An influential University of Minnesota faculty member and administrator, Knudson spent her life teaching, traveling and working for social change both at home and abroad.
"She was just an amazing person," said Diane Morehouse, who met Knudson in the early 1970s and came to consider her a second mother. "She was gifted in just about every way I can think of."
After experiencing a decline in health, Knudson died Feb. 7 in Minneapolis.
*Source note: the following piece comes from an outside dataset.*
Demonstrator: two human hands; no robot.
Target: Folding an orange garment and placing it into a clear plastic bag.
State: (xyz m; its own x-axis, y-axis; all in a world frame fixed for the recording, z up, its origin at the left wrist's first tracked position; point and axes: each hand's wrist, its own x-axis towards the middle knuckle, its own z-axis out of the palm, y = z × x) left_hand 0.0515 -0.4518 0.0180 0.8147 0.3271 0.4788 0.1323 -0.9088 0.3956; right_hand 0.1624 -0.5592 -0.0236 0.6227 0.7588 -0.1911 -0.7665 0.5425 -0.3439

She was 88.
Born in Montevideo, Minn., Knudson was valedictorian of her high school class and went on to earn four degrees — three at the University of Minnesota, including a Ph.D. in sociology in 1968. She became a professor and then a dean there, chairing and kick-starting a wide range of programs before retiring in 1994.
Amid the scholar's life — and for years before and afterward — there was extensive travel. As newlyweds in the 1950s, Knudson and her husband, Clinton, spent two years in Austria resettling refugees. During their marriage, their travels crisscrossed the globe and reached nearly every continent.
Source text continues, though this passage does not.